Legal compliance requirements increasing in the IT space
Posted on 20 August 2015
Author: Samuel Moore, Associate, Meredith Connell – The Law Firm.
Over the last year, legal compliance in the IT space has been quietly getting more complex. Health and safety, cyberbullying and information privacy have been hot topics, with controversial law reforms going through Parliament and getting more than their fair share of media attention.
As you may be aware, these topics raise many legal issues for IT organisations and contractors.

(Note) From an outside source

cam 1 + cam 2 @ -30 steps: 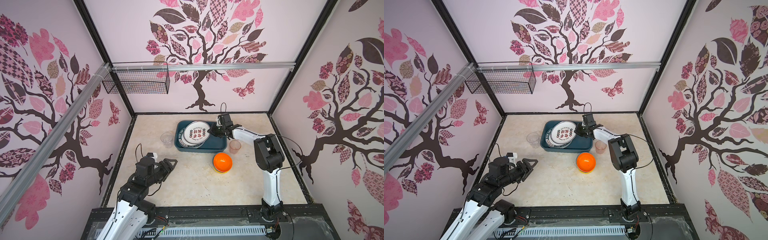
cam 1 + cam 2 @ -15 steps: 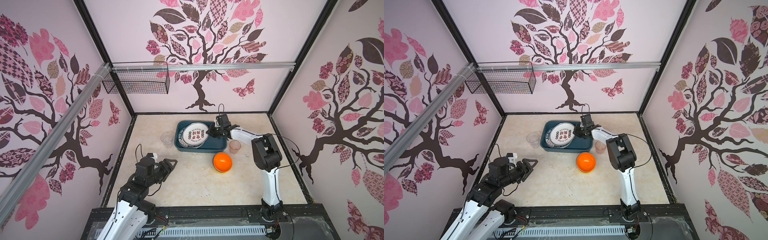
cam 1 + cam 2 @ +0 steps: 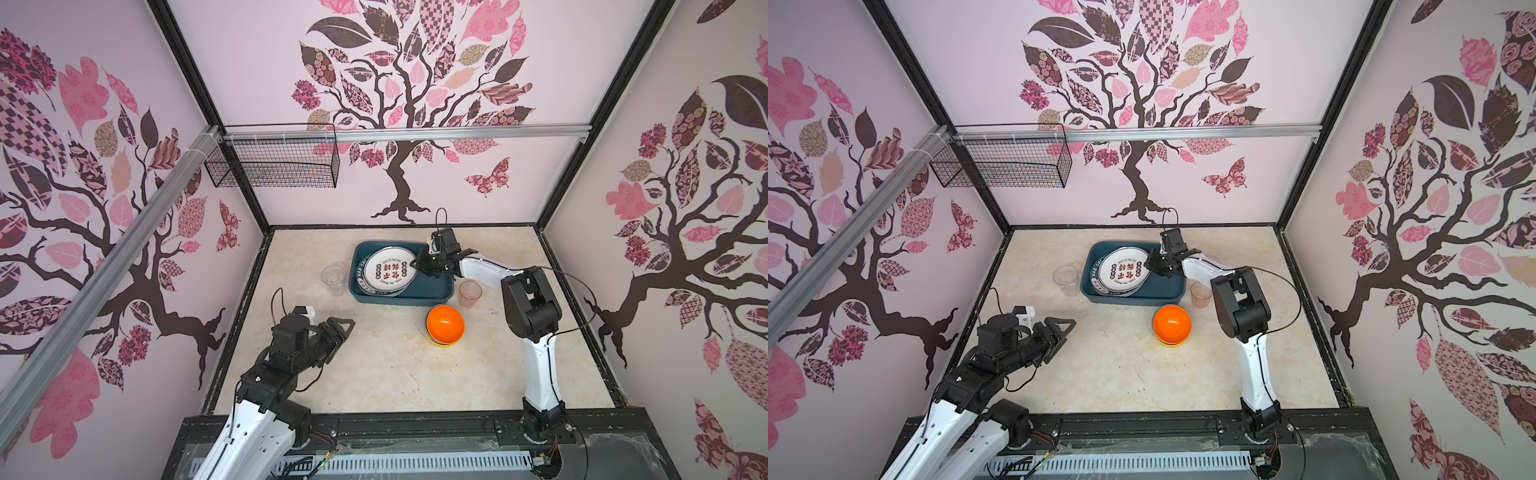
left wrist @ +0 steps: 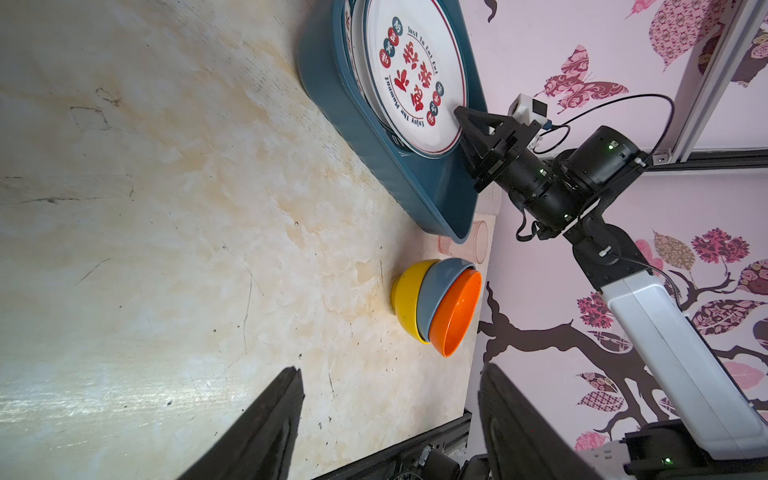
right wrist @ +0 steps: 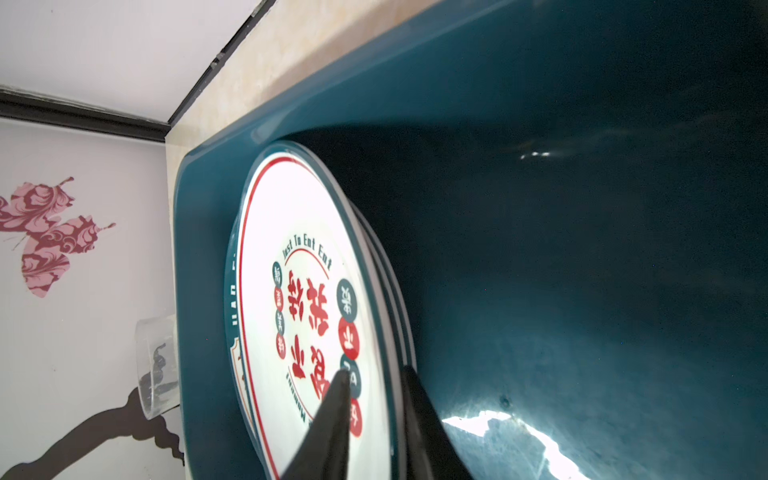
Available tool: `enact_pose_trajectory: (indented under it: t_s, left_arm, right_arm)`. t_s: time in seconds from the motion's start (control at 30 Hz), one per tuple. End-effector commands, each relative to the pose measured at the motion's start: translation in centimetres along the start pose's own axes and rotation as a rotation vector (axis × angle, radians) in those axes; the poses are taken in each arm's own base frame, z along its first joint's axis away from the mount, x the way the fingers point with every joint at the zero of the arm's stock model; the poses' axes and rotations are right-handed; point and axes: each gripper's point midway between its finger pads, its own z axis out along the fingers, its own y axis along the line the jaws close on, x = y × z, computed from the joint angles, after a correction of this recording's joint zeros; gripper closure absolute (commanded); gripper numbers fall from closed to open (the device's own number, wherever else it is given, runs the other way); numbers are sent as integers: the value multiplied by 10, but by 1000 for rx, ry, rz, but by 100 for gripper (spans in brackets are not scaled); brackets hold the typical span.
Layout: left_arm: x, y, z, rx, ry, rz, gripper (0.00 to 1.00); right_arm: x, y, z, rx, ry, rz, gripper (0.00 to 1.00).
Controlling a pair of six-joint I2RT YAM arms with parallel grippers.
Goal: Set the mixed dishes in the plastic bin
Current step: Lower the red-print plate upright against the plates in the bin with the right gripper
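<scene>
Our right gripper (image 5: pixel 374 370) straddles the rim of the top plate (image 5: pixel 291 216) in the bin (image 5: pixel 540 249); we cannot tell if it clamps. Our left gripper (image 4: pixel 390 368) holds its jaws apart.

Robot test booth, lab-style. Boxed in on left, far and right by panels (image 3: pixel 257 62) printed with pink-and-brown tree pattern, set in black frame posts (image 3: pixel 185 62). Aluminium rails (image 3: pixel 457 134) across far and left panels; black wire basket (image 3: pixel 274 166) hung at far-left corner. Marble-look surface (image 3: pixel 374 374) inside. White-and-black left arm (image 3: pixel 249 440) and right arm (image 3: pixel 538 365) fixed to black base (image 3: pixel 415 426) at near edge, slotted grille (image 3: pixel 415 461) just beyond.
</scene>
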Motion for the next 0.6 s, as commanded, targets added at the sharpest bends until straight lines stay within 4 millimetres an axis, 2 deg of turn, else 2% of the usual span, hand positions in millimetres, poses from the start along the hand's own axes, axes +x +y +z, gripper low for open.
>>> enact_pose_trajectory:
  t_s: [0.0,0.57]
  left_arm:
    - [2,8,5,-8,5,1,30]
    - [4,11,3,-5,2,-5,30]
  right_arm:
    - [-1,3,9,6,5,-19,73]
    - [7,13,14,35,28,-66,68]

However, there are ways that you can protect yourself from legal liability as an organisation and as an individual – the first steps being creating awareness of how to be legally compliant and by regularly communicating it across your organisation.
Health and Safety
The health and safety reform is expected to come into force in late 2015/early 2016. The reform will see increased fines of up to $3 million for organisations and fines of up to $600,000 and/or five years’ jail time for individuals. The regulator – WorkSafe New Zealand – has a mandate to proactively enforce the law. The overarching standard for organisations’ compliance with the Reform Bill is to ensure, so far as is “reasonably practicable”, the health and safety of workers. IT is no exception to these changes. Health and safety laws also extend wider than some may realise. For example, workplace bullying can constitute a breach of existing health and safety laws. Also, where contractors go on-site, they will have overlapping duties with the site owner to ensure the health and safety of all workers, including themselves.

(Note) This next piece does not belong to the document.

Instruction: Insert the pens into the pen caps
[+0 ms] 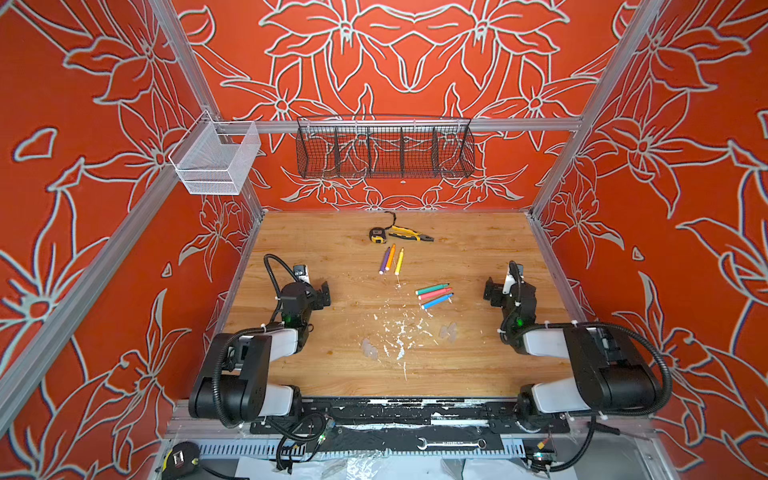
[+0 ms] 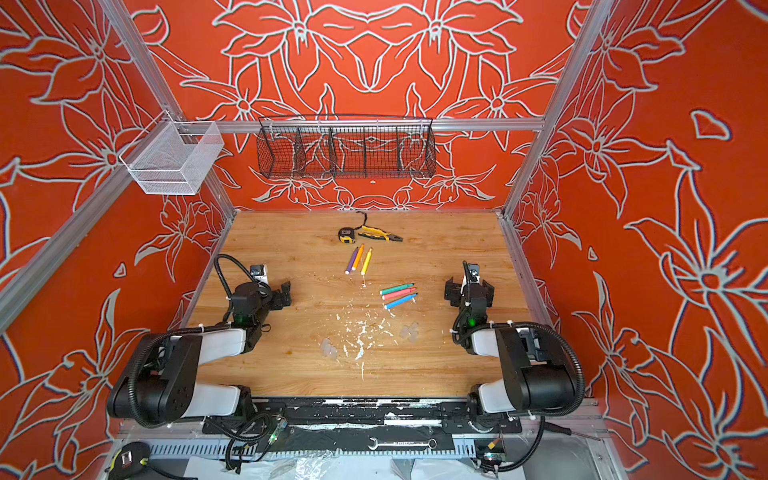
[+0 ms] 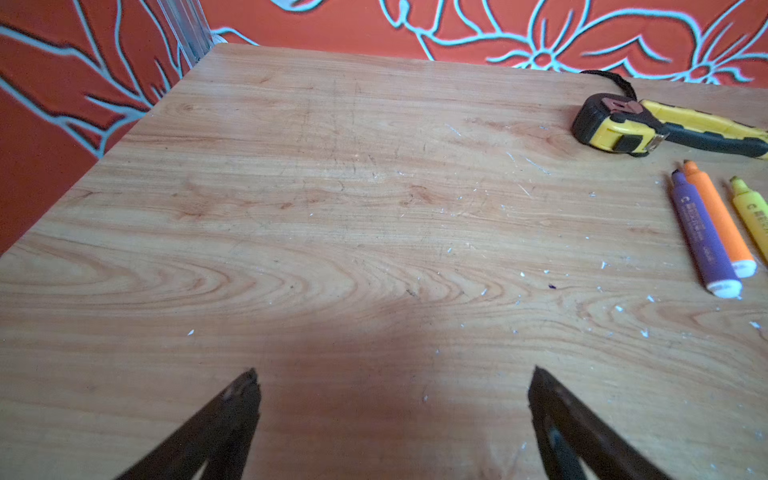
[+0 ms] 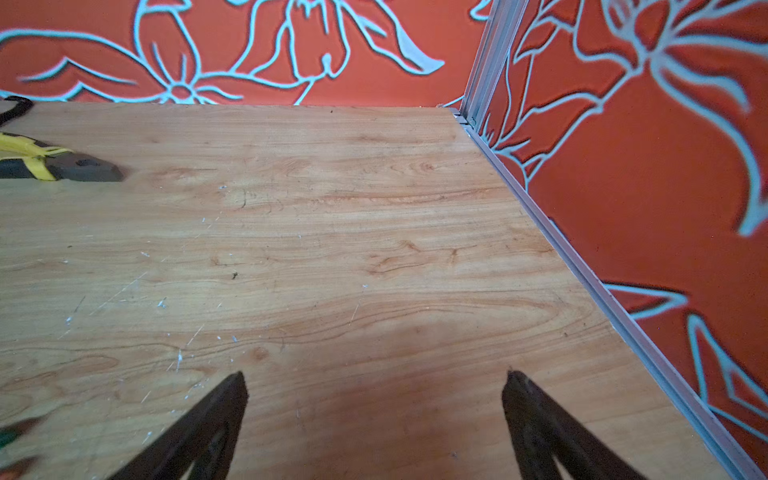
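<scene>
- Currently the left hand (image 3: 392,374) is hovering over the worktop (image 1: 332,232) with its fingers spread wide and nothing between them; the right hand (image 4: 374,376) is doing likewise.
- The purple, orange and yellow pens (image 1: 391,259) are lying ahead of the left hand, toward the right hand. The green, pink-red and blue pens (image 1: 434,294) are lying level with the right hand, on its inner side.
- The pen caps (image 1: 449,331) are sitting in two small clusters between the hands, back from their fingertips.
- First pick, by judgement: each hand should be closing square across a barrel's middle, as the smooth round barrels are likely to roll.
- The caps are showing clear and faint among white flecks (image 1: 399,332) on the wood grain, so they are demanding careful locating.
</scene>
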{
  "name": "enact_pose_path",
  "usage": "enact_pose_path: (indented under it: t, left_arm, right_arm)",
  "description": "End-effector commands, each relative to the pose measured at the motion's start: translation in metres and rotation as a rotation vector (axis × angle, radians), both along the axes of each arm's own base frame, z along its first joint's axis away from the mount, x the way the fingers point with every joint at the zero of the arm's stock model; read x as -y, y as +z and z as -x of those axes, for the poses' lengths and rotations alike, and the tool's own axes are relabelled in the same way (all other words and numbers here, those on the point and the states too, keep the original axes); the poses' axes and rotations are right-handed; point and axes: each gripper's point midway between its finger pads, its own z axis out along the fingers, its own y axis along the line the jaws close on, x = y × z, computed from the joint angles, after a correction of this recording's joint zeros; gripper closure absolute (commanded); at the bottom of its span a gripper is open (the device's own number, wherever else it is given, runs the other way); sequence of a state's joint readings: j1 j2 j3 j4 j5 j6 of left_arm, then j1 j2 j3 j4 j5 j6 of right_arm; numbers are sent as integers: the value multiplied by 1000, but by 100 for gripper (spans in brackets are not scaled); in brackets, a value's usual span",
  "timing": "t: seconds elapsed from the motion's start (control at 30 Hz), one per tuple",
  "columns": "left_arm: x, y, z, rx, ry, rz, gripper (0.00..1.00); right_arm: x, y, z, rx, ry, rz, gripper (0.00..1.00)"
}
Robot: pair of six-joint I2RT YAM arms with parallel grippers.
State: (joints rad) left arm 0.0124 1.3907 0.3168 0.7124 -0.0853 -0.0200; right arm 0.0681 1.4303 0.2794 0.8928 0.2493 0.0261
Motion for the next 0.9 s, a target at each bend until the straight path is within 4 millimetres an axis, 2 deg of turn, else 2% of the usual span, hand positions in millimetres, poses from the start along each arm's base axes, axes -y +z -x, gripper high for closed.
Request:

Digital Communications - Cyberbullying
On top of general workplace bullying, 2015 has seen the introduction of the “Harmful Digital Communications Act 2015” (HDC Act) – a statute brought in to help prevent harm to people by digital communications, otherwise known as cyberbullying. Serious or repeated breaches of the HDC Act are punishable with jail time of up to 2 years and maximum fines of $50,000 for a person and $200,000 for organisations.
You may wonder how cyberbullying could be a potential issue to an IT organisation. It is particularly important due to IT organisations’ ability to access personal information and the potential for that information to be disclosed or used maliciously. The HDC Act provides ten “Communications principles” that prohibit certain online behaviours. You should familiarise yourself with the principles to ensure that as an organisation, employee or contractor you are following them. The principles include that a communication should not:
- disclose sensitive personal facts about a person or make false allegations;
- be threatening, intimidating, menacing, indecent, extreme or denigrate an individual by reason of their personal attributes;
- be grossly offensive to a reasonable person in the complainant’s position;
- contain a matter that is published in breach of confidence; or
- be used to harass an individual or encourage anyone to send a message to a person with the intention of causing that person harm or encourage suicide.

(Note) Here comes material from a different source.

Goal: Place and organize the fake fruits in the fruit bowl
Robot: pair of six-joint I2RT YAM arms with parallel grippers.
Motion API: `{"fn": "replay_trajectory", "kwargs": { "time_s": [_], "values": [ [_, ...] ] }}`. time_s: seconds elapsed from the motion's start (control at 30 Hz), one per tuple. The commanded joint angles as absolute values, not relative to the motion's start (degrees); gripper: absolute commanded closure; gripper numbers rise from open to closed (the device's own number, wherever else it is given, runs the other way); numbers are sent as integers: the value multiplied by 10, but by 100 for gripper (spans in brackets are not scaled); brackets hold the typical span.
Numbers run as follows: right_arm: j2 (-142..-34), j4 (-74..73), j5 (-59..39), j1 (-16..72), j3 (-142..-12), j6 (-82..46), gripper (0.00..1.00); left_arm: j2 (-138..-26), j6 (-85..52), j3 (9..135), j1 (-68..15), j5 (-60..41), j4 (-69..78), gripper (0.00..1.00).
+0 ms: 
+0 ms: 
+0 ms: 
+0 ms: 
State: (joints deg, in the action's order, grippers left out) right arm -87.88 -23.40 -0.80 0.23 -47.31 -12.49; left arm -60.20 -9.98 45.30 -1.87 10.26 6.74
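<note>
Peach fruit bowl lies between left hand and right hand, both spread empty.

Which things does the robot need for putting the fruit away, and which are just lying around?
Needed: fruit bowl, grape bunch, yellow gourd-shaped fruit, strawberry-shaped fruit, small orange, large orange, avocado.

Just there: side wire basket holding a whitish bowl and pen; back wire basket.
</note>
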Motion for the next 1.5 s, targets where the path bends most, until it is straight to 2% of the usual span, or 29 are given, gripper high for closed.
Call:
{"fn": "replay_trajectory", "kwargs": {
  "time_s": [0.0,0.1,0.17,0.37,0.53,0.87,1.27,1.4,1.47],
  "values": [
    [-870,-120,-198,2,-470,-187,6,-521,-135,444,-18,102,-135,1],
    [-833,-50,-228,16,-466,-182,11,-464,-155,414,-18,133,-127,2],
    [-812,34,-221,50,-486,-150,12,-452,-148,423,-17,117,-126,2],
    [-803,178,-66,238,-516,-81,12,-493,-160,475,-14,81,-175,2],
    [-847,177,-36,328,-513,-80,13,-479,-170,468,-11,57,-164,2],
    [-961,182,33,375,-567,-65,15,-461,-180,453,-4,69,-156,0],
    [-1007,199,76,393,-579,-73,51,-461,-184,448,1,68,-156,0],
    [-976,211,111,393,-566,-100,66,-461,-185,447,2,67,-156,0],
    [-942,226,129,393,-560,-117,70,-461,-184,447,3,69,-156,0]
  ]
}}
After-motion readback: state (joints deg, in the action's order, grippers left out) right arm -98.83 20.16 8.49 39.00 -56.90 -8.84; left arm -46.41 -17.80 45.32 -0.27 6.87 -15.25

Not only should you set your organisation’s policies in line with the HDC Act, but all employees and contractors should have to adhere to the policies as part of their employment and service agreements. You should also ensure that your policies clearly reference the communications principles to mitigate the potential for breaches that your organisation’s access to networks gives you and your workers. Employees and contractors need to be aware that the HDC Act applies to them directly. They should also have any confidentiality and proper use of network facilities clauses in their employment or service agreements clearly explained.
In parallel to cyberbullying and the HDC Act’s principles not to disclose sensitive personal facts and not to publish in breach of confidence, the Privacy Act 1993 outlines how personal data can be gathered, stored and used. The Privacy Act has twelve “Information privacy principles” that should be regularly communicated across your business. The principles include:
- reasons why personal information may be collected, who it can be collected from, and how it is collected;
- how personal information is stored;
- the rights of individuals to access and amend their personal information;
- restrictions on disclosure of personal information; and
- when and how “unique identifiers” can be used.
Again, organisations should refer to the privacy principles in their organisation-wide policies to ensure that collection, storage and use of personal information is compliant. Not only should employment and services agreements refer to the policies, but all employees and contractors should also be fully informed of appropriate usage of personal information. By bolstering policies and contracts, you will help to provide your organisation with a preventative approach as well as some protection should personal information be used by employees/contractors to bully or in a way that breaches privacy.
If your organisation employs or contracts workers, now is a great time to get your compliance house in order. By using the tools inherent in IT infrastructure and by revisiting policies and agreements, you will be able to address many of your health and safety, cyberbullying and privacy obligations in one hit. If you’re not sure how to ensure compliance with the law, the process can be simplified to some degree through the use of compliance software. Some of the leading releases of compliance software include cloud-based subscriber services that are in line with the legal requirements and are backed up by expert lawyers. By taking a pro-active approach to compliance, you will be able to take steps to improve your organisation’s working environment as well as avoiding potential breaches of the health and safety, cyberbullying and privacy laws.